A couple years ago I put together a kegerator and while draft beer at home is great, the project never felt complete. The system performed well but there were a couple of issues that would crop up from time to time. Mainly, figuring out how much beer was left in the fridge consisted of opening the door and pawing at the keg. Besides this being unscientific, the act of opening the door would let all the cold air out and the compressor would have to crank to keep up. And speaking of temperature, it would be nice to have a good idea of how cold the keg is getting.
|Scale for Fuel Gauge Measurement|
I thought the temp sensor was a no-brainer but it turned out to be a little tricky. Idealy, I'd like to know the actual temp of the beer but since the keg is a sealed container, that is impossible. The next best thing would have been to simulate the keg with an approximate thermal mass and sense the temperature of that but I didn't have the space. That and I had already decided to be lazy and use a board mounted digital temperature sensor instead. Couple drawbacks with that idea though. Since it is soldered to the sensor control board, thermal coupling to said board is an issue and placement in the fridge cavity is somewhat limited. And to get a reading that actually means something, placement is critical. Turns out that placing the board right under the fridge chill plate gave me some pretty accurate results when compared to a mercury thermometer. And it was a good indication of what the fridge's themocouple was reading since the compressor cycle and my temperature readings tracked almost exactly in phase. That's important because one day I may want to take over control of that cycle for tighter temperature regulation.
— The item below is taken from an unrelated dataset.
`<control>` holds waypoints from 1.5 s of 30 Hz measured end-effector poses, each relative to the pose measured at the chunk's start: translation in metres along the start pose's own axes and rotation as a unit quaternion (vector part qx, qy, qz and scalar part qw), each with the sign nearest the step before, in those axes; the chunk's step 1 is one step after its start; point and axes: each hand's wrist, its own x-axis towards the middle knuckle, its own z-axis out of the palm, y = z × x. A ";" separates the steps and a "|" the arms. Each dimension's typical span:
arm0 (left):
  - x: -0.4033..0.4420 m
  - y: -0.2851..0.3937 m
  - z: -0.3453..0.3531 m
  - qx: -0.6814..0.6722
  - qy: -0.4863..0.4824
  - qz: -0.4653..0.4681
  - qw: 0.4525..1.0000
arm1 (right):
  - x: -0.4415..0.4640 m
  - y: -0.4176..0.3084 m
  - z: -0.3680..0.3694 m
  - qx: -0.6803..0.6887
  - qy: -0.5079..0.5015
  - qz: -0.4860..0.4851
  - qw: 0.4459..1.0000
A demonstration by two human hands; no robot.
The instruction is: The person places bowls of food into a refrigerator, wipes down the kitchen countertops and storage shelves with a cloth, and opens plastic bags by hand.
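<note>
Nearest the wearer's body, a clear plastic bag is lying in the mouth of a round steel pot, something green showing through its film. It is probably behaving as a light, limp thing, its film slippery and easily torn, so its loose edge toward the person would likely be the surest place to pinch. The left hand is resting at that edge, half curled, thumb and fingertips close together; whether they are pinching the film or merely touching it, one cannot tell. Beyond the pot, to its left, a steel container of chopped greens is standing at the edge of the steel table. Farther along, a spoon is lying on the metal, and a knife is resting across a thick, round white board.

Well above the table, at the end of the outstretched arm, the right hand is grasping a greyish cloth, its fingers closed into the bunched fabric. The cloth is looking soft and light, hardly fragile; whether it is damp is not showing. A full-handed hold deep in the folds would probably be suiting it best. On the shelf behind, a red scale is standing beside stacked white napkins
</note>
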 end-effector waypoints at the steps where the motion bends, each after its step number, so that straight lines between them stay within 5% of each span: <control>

So now I want to display all the good data I'm getting. I used cast iron pipe for my keg riser so I felt it was necessary to stick to that theme and go a little industrial with my display options. After an exhaustive search online, I finally came across the perfect meter housing from an early model Chevy. On ebay of course. It was pretty beat up when I first got it with splotchy paint and some pretty rough edges. I was originally going to sand and paint the thing but ended up trying my hand at paint stripping instead. Peep the before and after.
|Meter Housing Before and After|
|Modified 0-5 Volt Analog Meter|
I never thought my kegerator was stupid before but it sure is smart now. If only if would help me brew beer too. I guess that's the next step.